• **Work instruction**: Reproduce the records that follow exactly as they appear.

• **Input records**:
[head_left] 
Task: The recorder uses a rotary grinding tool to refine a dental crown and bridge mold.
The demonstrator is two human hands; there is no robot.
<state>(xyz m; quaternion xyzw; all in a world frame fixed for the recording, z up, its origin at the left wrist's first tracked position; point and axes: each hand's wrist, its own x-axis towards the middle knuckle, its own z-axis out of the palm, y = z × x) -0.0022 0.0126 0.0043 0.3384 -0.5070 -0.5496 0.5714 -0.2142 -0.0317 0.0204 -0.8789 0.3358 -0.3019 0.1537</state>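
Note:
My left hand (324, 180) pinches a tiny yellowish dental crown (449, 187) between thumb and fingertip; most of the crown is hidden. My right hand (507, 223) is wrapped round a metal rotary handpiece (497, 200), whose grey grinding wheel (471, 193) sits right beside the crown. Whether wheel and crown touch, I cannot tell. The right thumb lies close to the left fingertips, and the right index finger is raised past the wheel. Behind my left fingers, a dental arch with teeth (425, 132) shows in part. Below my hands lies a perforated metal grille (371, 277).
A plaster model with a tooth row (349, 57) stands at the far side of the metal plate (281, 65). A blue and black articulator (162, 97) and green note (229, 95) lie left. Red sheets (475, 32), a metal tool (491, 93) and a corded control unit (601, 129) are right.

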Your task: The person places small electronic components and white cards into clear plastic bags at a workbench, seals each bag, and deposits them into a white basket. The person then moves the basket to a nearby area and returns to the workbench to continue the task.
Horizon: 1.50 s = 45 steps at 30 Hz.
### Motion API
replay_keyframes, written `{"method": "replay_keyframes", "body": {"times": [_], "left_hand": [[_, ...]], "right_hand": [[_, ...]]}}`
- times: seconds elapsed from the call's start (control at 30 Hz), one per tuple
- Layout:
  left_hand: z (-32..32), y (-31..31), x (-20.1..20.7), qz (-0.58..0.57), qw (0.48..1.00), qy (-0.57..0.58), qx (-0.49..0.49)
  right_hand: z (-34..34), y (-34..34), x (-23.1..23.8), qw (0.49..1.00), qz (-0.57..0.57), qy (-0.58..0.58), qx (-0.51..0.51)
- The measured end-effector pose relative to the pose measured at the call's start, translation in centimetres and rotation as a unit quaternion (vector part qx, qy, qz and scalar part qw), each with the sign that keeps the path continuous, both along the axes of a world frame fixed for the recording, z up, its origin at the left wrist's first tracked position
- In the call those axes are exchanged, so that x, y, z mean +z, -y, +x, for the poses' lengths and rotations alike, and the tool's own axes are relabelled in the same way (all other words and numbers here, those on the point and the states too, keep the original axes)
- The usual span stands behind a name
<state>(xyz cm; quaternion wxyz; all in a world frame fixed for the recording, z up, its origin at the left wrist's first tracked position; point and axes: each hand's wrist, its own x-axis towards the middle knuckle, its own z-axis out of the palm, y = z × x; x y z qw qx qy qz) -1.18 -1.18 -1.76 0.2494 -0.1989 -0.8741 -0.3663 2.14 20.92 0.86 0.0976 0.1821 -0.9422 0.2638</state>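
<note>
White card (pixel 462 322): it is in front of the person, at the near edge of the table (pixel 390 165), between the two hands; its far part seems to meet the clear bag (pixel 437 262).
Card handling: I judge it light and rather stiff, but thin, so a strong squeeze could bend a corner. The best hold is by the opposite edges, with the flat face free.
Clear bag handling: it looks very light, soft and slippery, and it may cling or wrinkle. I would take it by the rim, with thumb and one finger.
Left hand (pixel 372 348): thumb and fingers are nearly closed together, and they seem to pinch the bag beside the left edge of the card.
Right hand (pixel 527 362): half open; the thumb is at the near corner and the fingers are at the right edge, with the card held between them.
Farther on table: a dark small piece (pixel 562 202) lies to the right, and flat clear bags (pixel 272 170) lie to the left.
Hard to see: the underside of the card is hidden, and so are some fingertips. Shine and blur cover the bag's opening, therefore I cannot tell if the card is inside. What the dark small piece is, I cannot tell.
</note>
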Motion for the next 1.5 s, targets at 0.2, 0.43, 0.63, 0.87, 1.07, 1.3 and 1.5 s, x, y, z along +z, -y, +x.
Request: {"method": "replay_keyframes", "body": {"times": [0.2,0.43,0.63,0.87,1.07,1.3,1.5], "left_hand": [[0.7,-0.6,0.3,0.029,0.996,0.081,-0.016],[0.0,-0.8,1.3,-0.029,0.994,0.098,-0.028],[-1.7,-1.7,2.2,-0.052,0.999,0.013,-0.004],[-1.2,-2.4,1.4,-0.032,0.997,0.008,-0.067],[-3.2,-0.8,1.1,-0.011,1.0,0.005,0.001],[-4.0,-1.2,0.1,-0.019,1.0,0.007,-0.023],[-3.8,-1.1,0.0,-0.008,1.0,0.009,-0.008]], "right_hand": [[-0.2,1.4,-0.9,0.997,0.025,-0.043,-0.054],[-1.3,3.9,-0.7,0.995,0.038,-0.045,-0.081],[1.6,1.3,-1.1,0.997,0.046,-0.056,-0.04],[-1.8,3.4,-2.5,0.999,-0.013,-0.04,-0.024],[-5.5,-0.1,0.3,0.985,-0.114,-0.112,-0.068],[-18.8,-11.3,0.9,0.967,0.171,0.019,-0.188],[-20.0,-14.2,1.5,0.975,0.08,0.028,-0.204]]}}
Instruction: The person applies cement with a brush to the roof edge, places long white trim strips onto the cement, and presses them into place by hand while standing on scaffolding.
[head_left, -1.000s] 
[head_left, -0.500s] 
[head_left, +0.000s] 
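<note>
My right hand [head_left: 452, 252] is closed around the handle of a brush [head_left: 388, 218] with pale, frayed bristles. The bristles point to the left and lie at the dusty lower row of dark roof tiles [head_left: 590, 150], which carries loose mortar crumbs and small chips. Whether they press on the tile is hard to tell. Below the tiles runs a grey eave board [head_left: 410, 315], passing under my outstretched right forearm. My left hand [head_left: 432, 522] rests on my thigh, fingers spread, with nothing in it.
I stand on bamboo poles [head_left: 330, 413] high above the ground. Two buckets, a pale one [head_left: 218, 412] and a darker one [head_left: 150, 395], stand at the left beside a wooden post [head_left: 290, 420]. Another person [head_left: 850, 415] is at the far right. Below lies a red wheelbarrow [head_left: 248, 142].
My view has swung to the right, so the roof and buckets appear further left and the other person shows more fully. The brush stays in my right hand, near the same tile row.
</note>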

• **Answer space**:
[head_left] 
Task: The recorder uses a rotary grinding tool to refine a dental crown and bridge mold.
The demonstrator is two human hands; there is no robot.
<state>(xyz m; quaternion xyzw; all in a world frame fixed for the recording, z up, its origin at the left wrist's first tracked position; point and axes: each hand's wrist, its own x-axis towards the middle knuckle, its own z-axis out of the palm, y = z × x) -0.0022 0.0126 0.0043 0.3384 -0.5070 -0.5496 0.5714 -0.2142 -0.0317 0.0204 -0.8789 0.3358 -0.3019 0.1537</state>
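Note:
My left hand (324, 180) pinches a tiny yellowish dental crown (449, 187) between thumb and fingertip; most of the crown is hidden. My right hand (507, 223) is wrapped round a metal rotary handpiece (497, 200), whose grey grinding wheel (471, 193) sits right beside the crown. Whether wheel and crown touch, I cannot tell. The right thumb lies close to the left fingertips, and the right index finger is raised past the wheel. Behind my left fingers, a dental arch with teeth (425, 132) shows in part. Below my hands lies a perforated metal grille (371, 277).
A plaster model with a tooth row (349, 57) stands at the far side of the metal plate (281, 65). A blue and black articulator (162, 97) and green note (229, 95) lie left. Red sheets (475, 32), a metal tool (491, 93) and a corded control unit (601, 129) are right.
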
Your task: The person places small electronic components and white cards into clear plastic bags at a workbench, seals each bag, and deposits them into a white basket. The person then moves the basket to a nearby area and returns to the workbench to continue the task.
Horizon: 1.50 s = 45 steps at 30 Hz.
### Motion API
replay_keyframes, written `{"method": "replay_keyframes", "body": {"times": [_], "left_hand": [[_, ...]], "right_hand": [[_, ...]]}}`
- times: seconds elapsed from the call's start (control at 30 Hz), one per tuple
- Layout:
  left_hand: z (-32..32), y (-31..31), x (-20.1..20.7), qz (-0.58..0.57), qw (0.48..1.00), qy (-0.57..0.58), qx (-0.49..0.49)
  right_hand: z (-34..34), y (-34..34), x (-23.1..23.8), qw (0.49..1.00), qz (-0.57..0.57), qy (-0.58..0.58), qx (-0.51..0.51)
- The measured end-effector pose relative to the pose measured at the call's start, translation in centimetres and rotation as a unit quaternion (vector part qx, qy, qz and scalar part qw), each with the sign that keeps the path continuous, both along the axes of a world frame fixed for the recording, z up, its origin at the left wrist's first tracked position
- In the call those axes are exchanged, so that x, y, z mean +z, -y, +x, for the poses' lengths and rotations alike, and the tool's own axes are relabelled in the same way (all other words and numbers here, those on the point and the states too, keep the original axes)
- The usual span stands behind a name
<state>(xyz cm; quaternion wxyz; all in a world frame fixed for the recording, z up, its origin at the left wrist's first tracked position; point and axes: each hand's wrist, its own x-axis towards the middle knuckle, its own z-axis out of the palm, y = z × x; x y z qw qx qy qz) -1.18 -1.18 -1.76 0.2494 -0.1989 -0.8741 -0.3663 2.14 20.92 0.86 0.0976 0.1821 -0.9422 0.2638</state>
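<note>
White card (pixel 462 322): it is in front of the person, at the near edge of the table (pixel 390 165), between the two hands; its far part seems to meet the clear bag (pixel 437 262).
Card handling: I judge it light and rather stiff, but thin, so a strong squeeze could bend a corner. The best hold is by the opposite edges, with the flat face free.
Clear bag handling: it looks very light, soft and slippery, and it may cling or wrinkle. I would take it by the rim, with thumb and one finger.
Left hand (pixel 372 348): thumb and fingers are nearly closed together, and they seem to pinch the bag beside the left edge of the card.
Right hand (pixel 527 362): half open; the thumb is at the near corner and the fingers are at the right edge, with the card held between them.
Farther on table: a dark small piece (pixel 562 202) lies to the right, and flat clear bags (pixel 272 170) lie to the left.
Hard to see: the underside of the card is hidden, and so are some fingertips. Shine and blur cover the bag's opening, therefore I cannot tell if the card is inside. What the dark small piece is, I cannot tell.
</note>
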Motion for the next 1.5 s, targets at 0.2, 0.43, 0.63, 0.87, 1.07, 1.3 and 1.5 s, x, y, z along +z, -y, +x.
Request: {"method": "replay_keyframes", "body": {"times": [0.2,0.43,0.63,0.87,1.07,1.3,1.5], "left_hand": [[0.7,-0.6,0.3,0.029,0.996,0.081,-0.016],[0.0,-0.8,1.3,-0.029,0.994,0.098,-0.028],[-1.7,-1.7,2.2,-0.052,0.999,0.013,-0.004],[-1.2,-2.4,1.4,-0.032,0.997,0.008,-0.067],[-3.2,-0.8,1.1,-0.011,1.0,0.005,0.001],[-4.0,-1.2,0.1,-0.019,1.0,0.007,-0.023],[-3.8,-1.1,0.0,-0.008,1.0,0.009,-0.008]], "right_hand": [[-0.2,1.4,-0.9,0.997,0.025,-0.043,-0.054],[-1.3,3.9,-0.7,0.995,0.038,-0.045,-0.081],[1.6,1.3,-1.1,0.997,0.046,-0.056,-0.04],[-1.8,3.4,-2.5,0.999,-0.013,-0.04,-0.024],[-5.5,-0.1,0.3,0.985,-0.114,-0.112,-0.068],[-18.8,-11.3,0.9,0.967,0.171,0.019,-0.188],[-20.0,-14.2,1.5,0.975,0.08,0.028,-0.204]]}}
Instruction: The person applies cement with a brush to the roof edge, places long white trim strips onto the cement, and presses them into place by hand while standing on scaffolding.
[head_left, -1.000s] 
[head_left, -0.500s] 
[head_left, +0.000s] 
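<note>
My right hand [head_left: 452, 252] is closed around the handle of a brush [head_left: 388, 218] with pale, frayed bristles. The bristles point to the left and lie at the dusty lower row of dark roof tiles [head_left: 590, 150], which carries loose mortar crumbs and small chips. Whether they press on the tile is hard to tell. Below the tiles runs a grey eave board [head_left: 410, 315], passing under my outstretched right forearm. My left hand [head_left: 432, 522] rests on my thigh, fingers spread, with nothing in it.
I stand on bamboo poles [head_left: 330, 413] high above the ground. Two buckets, a pale one [head_left: 218, 412] and a darker one [head_left: 150, 395], stand at the left beside a wooden post [head_left: 290, 420]. Another person [head_left: 850, 415] is at the far right. Below lies a red wheelbarrow [head_left: 248, 142].
My view has swung to the right, so the roof and buckets appear further left and the other person shows more fully. The brush stays in my right hand, near the same tile row.
</note>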

Work on the exercise is now finished.